*The task*:
Reproduce the first line of the material below and each line after it, exactly, through the line containing "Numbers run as", and give nothing more.

*Data under study*:
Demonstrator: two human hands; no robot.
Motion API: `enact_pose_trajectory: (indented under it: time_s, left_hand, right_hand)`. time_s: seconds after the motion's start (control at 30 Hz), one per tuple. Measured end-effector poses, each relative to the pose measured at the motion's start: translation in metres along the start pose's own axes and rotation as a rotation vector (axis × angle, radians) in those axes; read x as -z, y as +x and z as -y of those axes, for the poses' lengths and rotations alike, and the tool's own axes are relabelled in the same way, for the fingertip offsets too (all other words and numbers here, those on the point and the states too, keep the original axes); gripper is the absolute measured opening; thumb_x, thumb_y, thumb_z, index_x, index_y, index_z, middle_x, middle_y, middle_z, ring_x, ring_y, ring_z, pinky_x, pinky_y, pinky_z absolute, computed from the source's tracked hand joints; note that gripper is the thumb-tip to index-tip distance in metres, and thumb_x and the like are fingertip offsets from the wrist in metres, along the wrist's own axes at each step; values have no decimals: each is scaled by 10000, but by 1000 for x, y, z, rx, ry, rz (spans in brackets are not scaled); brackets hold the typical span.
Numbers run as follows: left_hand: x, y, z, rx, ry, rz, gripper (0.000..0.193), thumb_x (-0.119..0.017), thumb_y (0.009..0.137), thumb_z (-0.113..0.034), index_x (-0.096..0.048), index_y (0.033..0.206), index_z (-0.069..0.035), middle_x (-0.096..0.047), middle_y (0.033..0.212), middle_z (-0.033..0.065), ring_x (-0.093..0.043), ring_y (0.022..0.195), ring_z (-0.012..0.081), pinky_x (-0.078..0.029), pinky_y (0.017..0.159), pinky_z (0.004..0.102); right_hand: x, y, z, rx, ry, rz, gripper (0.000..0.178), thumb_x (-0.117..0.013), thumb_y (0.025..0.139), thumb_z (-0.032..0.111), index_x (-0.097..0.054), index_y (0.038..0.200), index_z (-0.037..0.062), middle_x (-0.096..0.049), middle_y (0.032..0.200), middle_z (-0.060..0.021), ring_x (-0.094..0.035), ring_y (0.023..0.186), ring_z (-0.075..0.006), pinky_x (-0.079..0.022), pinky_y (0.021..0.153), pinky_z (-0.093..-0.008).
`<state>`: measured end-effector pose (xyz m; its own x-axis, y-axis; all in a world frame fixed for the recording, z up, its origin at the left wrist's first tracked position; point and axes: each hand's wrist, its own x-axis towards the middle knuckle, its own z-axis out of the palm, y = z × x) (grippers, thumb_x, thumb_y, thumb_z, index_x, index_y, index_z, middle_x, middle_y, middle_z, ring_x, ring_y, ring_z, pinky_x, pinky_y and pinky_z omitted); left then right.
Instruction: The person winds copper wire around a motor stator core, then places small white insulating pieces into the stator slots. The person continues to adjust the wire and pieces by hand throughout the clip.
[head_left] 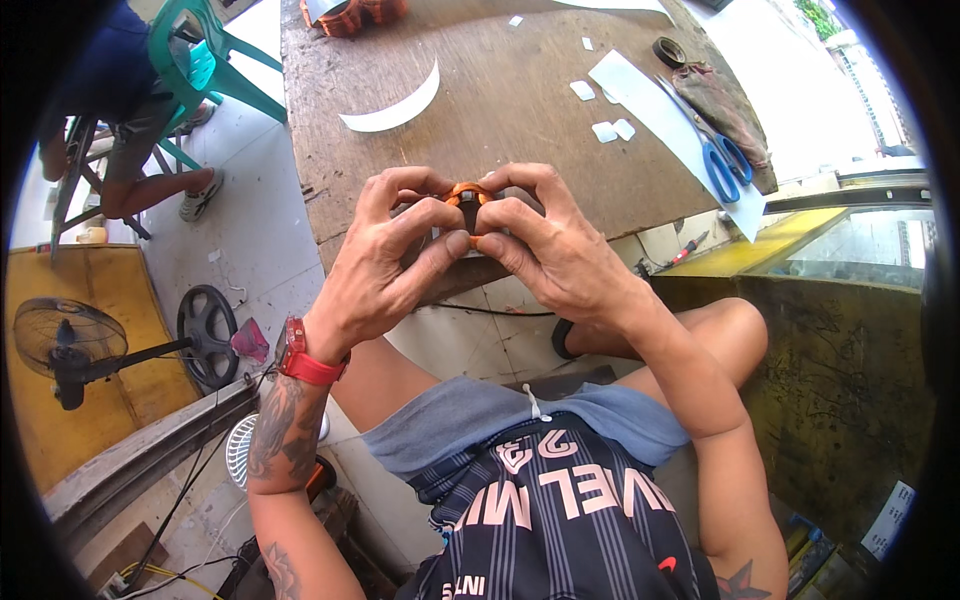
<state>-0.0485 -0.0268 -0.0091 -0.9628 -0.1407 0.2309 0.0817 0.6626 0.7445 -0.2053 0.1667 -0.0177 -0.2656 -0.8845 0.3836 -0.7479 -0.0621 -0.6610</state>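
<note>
Both hands are raised in front of me by the near edge of the wooden table. Between them they hold a small orange copper-coloured coil with a dark middle. My left hand has its thumb and fingertips closed on the coil's left side. From the other side, the thumb and curled fingers of my right hand pinch it. My fingertips cover much of the coil, so its full shape is hidden.
On the wooden table lie a white paper crescent, small white paper pieces, a long white strip, blue-handled scissors and a tape roll. Copper windings sit at its far edge. A black fan stands left; another person sits beyond.
</note>
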Motion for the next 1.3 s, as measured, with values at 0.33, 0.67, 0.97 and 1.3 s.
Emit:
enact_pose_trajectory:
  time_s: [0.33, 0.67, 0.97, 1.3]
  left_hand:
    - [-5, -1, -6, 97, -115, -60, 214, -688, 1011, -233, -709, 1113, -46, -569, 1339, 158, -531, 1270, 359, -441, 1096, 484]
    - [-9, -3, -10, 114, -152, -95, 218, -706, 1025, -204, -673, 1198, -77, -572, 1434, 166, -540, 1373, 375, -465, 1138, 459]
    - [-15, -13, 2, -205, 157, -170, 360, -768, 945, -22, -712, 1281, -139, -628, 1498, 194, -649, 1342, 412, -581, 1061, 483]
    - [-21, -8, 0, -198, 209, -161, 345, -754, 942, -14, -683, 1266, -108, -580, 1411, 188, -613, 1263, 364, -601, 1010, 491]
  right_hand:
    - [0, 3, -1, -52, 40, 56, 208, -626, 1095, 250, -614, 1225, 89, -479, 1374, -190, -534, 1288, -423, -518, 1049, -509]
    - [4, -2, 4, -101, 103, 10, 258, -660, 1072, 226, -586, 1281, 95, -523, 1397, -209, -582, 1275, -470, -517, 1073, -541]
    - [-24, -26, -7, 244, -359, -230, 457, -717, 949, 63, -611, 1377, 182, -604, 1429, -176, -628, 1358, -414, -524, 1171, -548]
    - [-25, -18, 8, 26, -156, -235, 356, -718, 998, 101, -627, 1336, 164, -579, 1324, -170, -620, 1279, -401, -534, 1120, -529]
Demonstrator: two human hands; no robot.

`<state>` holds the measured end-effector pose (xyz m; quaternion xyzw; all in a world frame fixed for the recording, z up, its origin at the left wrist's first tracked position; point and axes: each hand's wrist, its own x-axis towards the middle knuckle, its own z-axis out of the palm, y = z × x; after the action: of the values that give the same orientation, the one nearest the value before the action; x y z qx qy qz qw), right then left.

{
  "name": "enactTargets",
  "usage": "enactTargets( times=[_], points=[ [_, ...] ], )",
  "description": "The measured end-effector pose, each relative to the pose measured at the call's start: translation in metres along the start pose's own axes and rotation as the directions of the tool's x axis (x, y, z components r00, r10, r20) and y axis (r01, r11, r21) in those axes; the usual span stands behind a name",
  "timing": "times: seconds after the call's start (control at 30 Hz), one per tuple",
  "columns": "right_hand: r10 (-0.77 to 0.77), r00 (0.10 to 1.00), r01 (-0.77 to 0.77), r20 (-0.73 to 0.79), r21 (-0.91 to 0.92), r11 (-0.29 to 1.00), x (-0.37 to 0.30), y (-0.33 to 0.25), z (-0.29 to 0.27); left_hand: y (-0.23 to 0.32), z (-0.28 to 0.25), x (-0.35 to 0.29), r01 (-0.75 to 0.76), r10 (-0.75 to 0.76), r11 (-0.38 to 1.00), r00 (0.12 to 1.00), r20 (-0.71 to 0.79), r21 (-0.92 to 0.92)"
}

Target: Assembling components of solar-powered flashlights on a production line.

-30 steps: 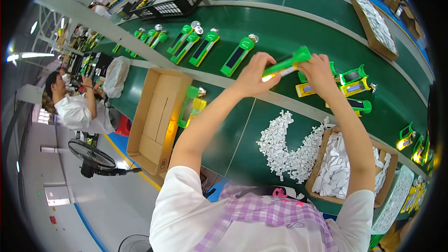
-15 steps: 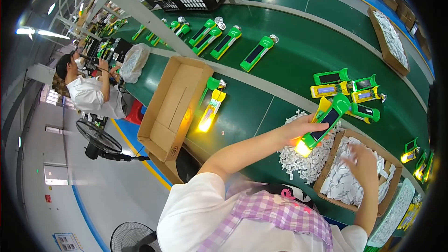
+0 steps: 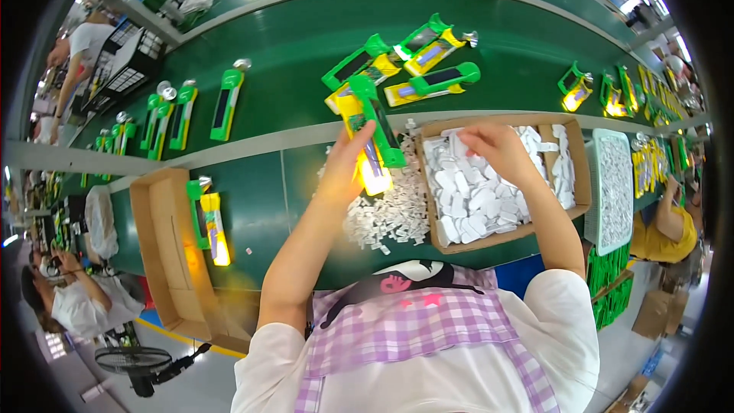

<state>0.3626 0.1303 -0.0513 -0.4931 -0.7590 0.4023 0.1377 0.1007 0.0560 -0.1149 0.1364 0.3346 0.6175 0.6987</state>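
My left hand point(image 3: 344, 167) grips a solar flashlight point(image 3: 380, 126) whose green cover with a dark panel lies apart from its yellow body. The yellow body glows brightly at its near end. Beneath that hand spreads a heap of small white parts point(image 3: 390, 218). Over the far side of a cardboard box, my right hand point(image 3: 501, 151) has its fingers bent together in a pinch; what they hold, if anything, cannot be made out. White oval plastic pieces point(image 3: 478, 199) fill the box point(image 3: 508, 239).
Several green-and-yellow flashlights point(image 3: 428, 50) lie beyond my hands on the green conveyor point(image 3: 290, 53). At left stand an open carton point(image 3: 164, 260) and a lit flashlight point(image 3: 214, 226). A pale basket point(image 3: 610, 191) of small parts is right. Co-workers sit at both sides.
The view has swung to the right, so the box and heap appear nearer the middle. My right hand, blurred and spread before, now has its fingers bent together. The left keeps the flashlight.
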Motion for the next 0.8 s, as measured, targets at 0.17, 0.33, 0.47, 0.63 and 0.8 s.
enactTargets(
  times=[0.17, 0.33, 0.47, 0.63, 0.8],
  points=[
    [0.057, 0.998, -0.051, 0.002, 0.479, 0.876, 0.012, 0.003, -0.007, -0.008, 0.009, 0.005, 0.026, -0.027, 0.999, 0.999, 0.025, 0.029],
    [0.046, 0.998, -0.067, 0.050, 0.587, 0.807, 0.026, -0.032, 0.014, -0.015, 0.018, 0.007, -0.033, 0.037, 0.998, 0.997, -0.060, 0.060],
    [0.013, 0.999, -0.039, 0.045, 0.629, 0.776, 0.038, -0.062, 0.041, -0.020, 0.032, 0.004, -0.118, 0.123, 0.985, 0.992, -0.032, 0.123],
    [-0.057, 0.982, -0.059, 0.179, 0.582, 0.811, 0.057, -0.073, 0.058, -0.019, 0.019, 0.003, -0.112, 0.112, 0.989, 0.994, 0.005, 0.100],
    [-0.332, 0.940, 0.309, 0.081, 0.210, 0.928, 0.061, -0.071, 0.059, -0.017, 0.008, 0.003, -0.166, 0.172, 0.961, 0.985, -0.009, 0.222]
  ],
)
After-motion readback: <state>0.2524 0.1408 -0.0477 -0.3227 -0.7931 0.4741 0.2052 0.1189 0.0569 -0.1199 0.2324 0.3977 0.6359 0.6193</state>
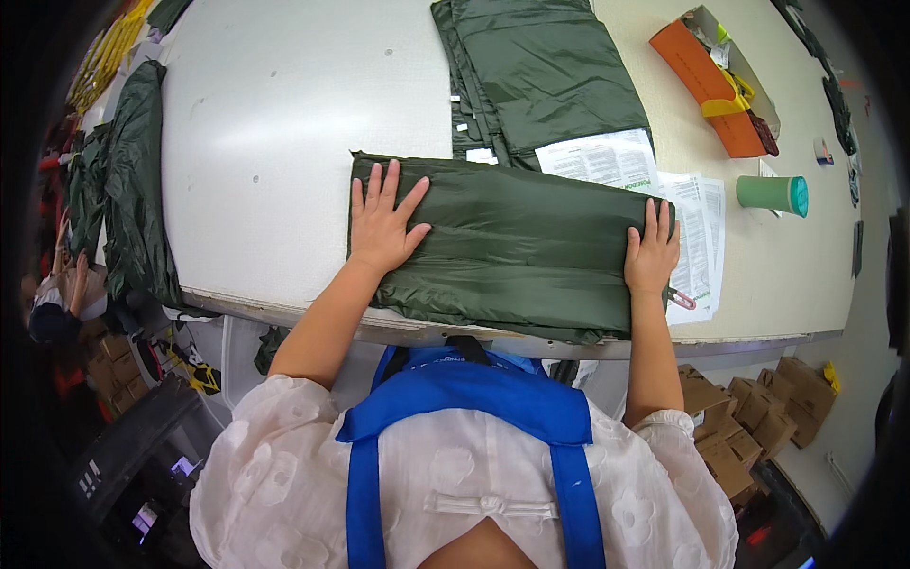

*Answer to the exercise*:
Demonstrator: two human hands; no robot.
Motion API: `enact_pose_trajectory: (indented under it: time_s, left_hand, right_hand)`. time_s: seconds after the motion's start (control at 30 Hz), one per tuple. Measured end-effector poses, each relative to the pose measured at the motion's start: translation in metres along the start pose's own axes and rotation as a rotation vector (axis × angle, radians) in those axes; read x as -z, y as +x and z as -y of those axes, for the poses' lengths and rotations alike, and the tool's own axes are relabelled in the same way, for the fingertip offsets too (all other words and numbers here, those on the point and the states too, keep the original axes); gripper is the absolute measured opening; thumb_x, thumb_y, thumb_z, index_x, index_y, index_z, middle_x, middle_y, middle_z, ring_x, ring_y, ring_z, pinky_x, pinky_y, pinky_z absolute, computed from the source's tracked hand joints; note that gripper is the thumb-tip to index-tip distance in metres, and thumb_x and the like are fingertip offsets from the wrist in metres, along the wrist's own axes at each step; values have no decimals: each is scaled by 10000, but by 1000 for x, y, z, rx, ry, rz (spans in brackets are not scaled); brackets hold the typical span.
Numbers run as follows: left_hand: x, y, z, rx, ry, rz, gripper (0.000..0.193), thumb_x (-0.119..0.017), thumb_y (0.009..0.137), thumb_z (-0.113..0.034), index_x (-0.096..0.048), index_y (0.033..0.206), index_z (-0.069..0.035), middle_x (-0.096..0.047), middle_y (0.033..0.212), middle_z (-0.033..0.065), ring_x (-0.093..0.043), ring_y (0.022..0.195), ring_z (-0.012..0.081), pinky_x (-0.078..0.029), pinky_y (0.017..0.159), pinky_z (0.004..0.102); right_hand: x, y, z, rx, ry, rz, gripper (0.000..0.178), thumb_x (-0.117..0.013), thumb_y (0.025..0.139), thumb_z (-0.032..0.111), index_x (-0.097..0.054), index_y (0.038..0.200), index_z (-0.037..0.062), middle_x (-0.096..0.049), middle_y (0.032..0.200), middle_z (-0.060..0.021), ring_x (-0.094..0.035), ring_y (0.023..0.186), ring_z (-0.075..0.006), pinky_x (-0.079..0.022), pinky_y (0.021..0.153), pinky_z (-0.093..-0.008).

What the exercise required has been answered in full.